Singtel’s cash flows to benefit from Bharti Telecom stake sale agreement: report
The sale will help SingTel to fund its growth with less external borrowing.
Singapore Telecommunications Limited (Singtel) will see benefits in its cash flow and leverage after it inked an agreement with India-based telecommunications firm, Bharti Telecom Limited (BTL), for sale of shares, Moody’s, revealed in its report.
Moody’s was reacting to the announcement of Singtel that BTL agreed on the sale of 198 million shares, which represents 3.3% of its direct stake in Bharti Airtel Limited for a consideration of $2.25b.

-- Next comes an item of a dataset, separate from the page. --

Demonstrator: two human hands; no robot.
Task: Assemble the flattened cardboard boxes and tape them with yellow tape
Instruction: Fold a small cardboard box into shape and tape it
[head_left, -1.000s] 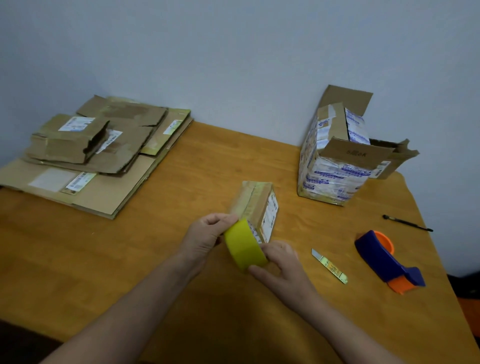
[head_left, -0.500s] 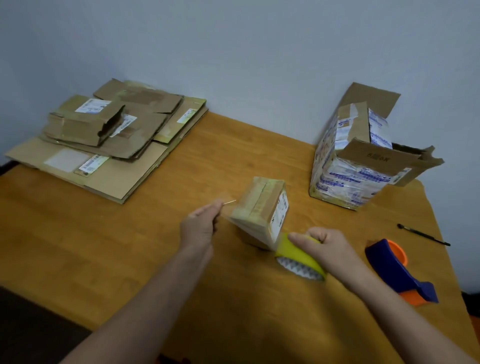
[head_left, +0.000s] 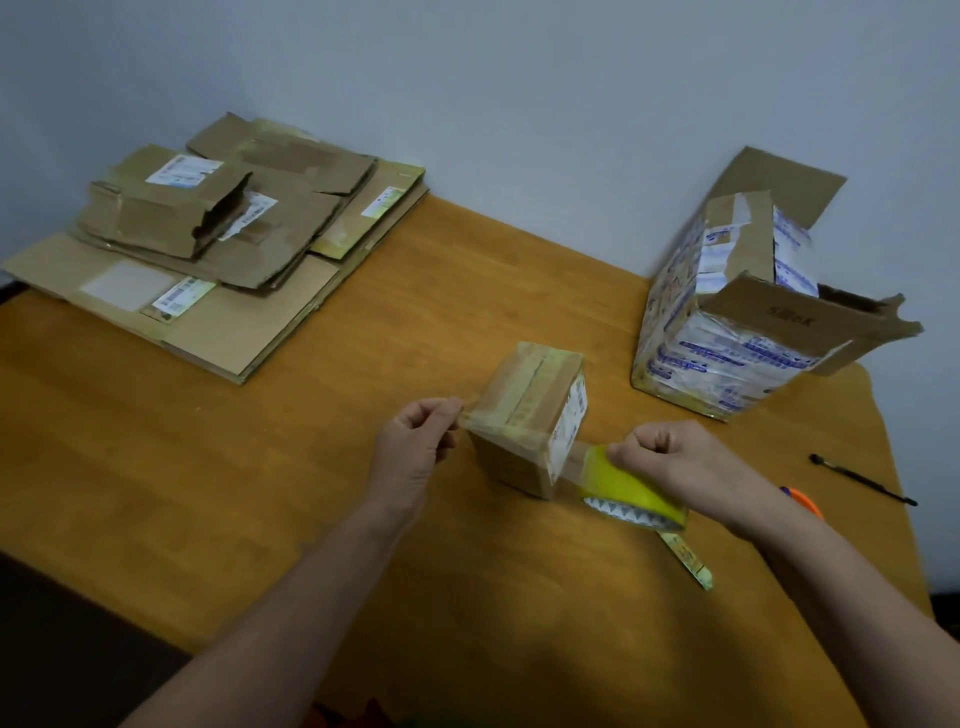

The partial divestment of the stake in Bharti Airtel forms part of Singtel Group’s overall capital recycling strategy and sale proceeds will boost the growth of capital expenditure, mainly for 5G networks and cut debt.
“The sale will help the company to fund its growth with less reliance on external borrowing, such that its leverage remains at 2.2x-2.3x, below our threshold of 2.6x for the A1 rating,” read Moody’s analysis.
Moody’s said it “does not rule out special dividends being paid out of the sale proceeds, given precedence of such payments, most recently from the divestment of NetlLink Trust.”
Singtel's management, however, maintained that “under their capital management framework, dividends will be funded from operational cash flows,” said Moody’s.